Licenziati due dipendenti ma la protesta potrebbe allargarsi subito: cosa succede in Brianza
Due dipendenti licenziati alla Sangalli: l’azienda parla di motivi disciplinari, i sindacati protestano e annunciano sciopero
Tensione alta davanti ai cancelli di Impresa Sangalli. Dopo il licenziamento di due dipendenti – entrambi rappresentanti sindacali – si apre uno scontro tra azienda e organizzazioni dei lavoratori.
Nella mattinata di oggi, giovedì 23 aprile, è previsto un presidio di solidarietà che potrebbe sfociare anche in uno sciopero.
La posizione dell’azienda: “Decisioni disciplinari, non sindacali”
L’azienda respinge con decisione le accuse avanzate dai sindacati.
Secondo quanto riferito, i licenziamenti sarebbero legati esclusivamente a comportamenti ritenuti gravi sotto il profilo lavorativo, e non al ruolo sindacale dei due dipendenti.
In una nota ufficiale, Impresa Sangalli sottolinea che i provvedimenti sono il risultato di procedimenti disciplinari regolari, con contestazioni formali e possibilità di difesa per i lavoratori coinvolti.
“Nessuna discriminazione”
Un punto viene ribadito con forza: non si tratta di licenziamenti discriminatori.
L’azienda sostiene che la qualifica di delegato sindacale sarebbe stata richiamata “in modo strumentale” e non avrebbe avuto alcun peso nella decisione finale.
“I fatti contestati riguardano esclusivamente il rapporto di lavoro e la fiducia tra azienda e dipendenti”, si legge nella nota.
Sicurezza e rapporti sindacali
Impresa Sangalli evidenzia anche l’impegno quotidiano della maggior parte dei dipendenti, sottolineando il lavoro svolto con serietà e rispetto delle regole.
Allo stesso tempo, respinge le accuse relative a carenze sulla sicurezza:
“La salute e la sicurezza nei luoghi di lavoro restano un valore fondamentale e un dovere imprescindibile”
L’azienda parla inoltre di un confronto costante con le organizzazioni sindacali.
Il fronte opposto: presidio e sciopero

Sul fronte sindacale, però, la tensione resta alta.
Dalle 10 alle 13 è in programma un presidio davanti alla sede dell’azienda, con la partecipazione di diverse sigle e realtà del territorio.
L’iniziativa potrebbe essere seguita da uno sciopero, attualmente in fase di organizzazione.
Le accuse dei sindacati: “Clima pesante”
Nel frattempo, l’Usb ha invitato i lavoratori a segnalare eventuali criticità interne attraverso sondaggi anonimi.
Nel materiale diffuso si parla apertamente di un “clima lavorativo pesante e intimidatorio” e si chiedono maggiore trasparenza, condizioni dignitose e sicurezza concreta.
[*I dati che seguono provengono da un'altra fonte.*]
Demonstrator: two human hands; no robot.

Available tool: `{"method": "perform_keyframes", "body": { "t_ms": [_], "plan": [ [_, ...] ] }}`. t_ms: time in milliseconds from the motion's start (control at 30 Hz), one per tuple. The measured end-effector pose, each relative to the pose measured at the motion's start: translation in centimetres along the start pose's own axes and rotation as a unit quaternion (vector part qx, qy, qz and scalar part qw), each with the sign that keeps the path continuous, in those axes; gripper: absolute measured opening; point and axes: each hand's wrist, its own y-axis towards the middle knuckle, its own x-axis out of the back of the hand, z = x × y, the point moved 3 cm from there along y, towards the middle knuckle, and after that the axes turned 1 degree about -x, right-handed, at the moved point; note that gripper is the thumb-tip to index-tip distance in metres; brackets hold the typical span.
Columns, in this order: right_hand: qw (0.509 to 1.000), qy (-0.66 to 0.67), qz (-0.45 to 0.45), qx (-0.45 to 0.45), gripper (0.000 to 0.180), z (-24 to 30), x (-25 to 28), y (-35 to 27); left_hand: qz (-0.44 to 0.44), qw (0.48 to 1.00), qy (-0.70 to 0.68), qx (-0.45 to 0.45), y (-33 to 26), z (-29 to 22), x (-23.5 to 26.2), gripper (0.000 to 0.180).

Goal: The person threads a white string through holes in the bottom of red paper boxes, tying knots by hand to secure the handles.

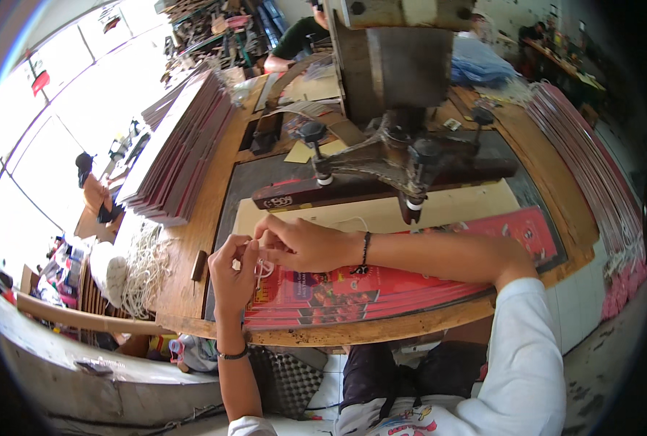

Uno scontro che si gioca su due piani: quello delle versioni ufficiali e quello delle testimonianze dei lavoratori.
Una vicenda ancora aperta
La distanza tra le parti resta ampia.
Da un lato l’azienda rivendica la correttezza delle procedure, dall’altro i sindacati parlano di una situazione più complessa.
Il presidio di oggi sarà solo il primo passaggio di una vicenda destinata a proseguire.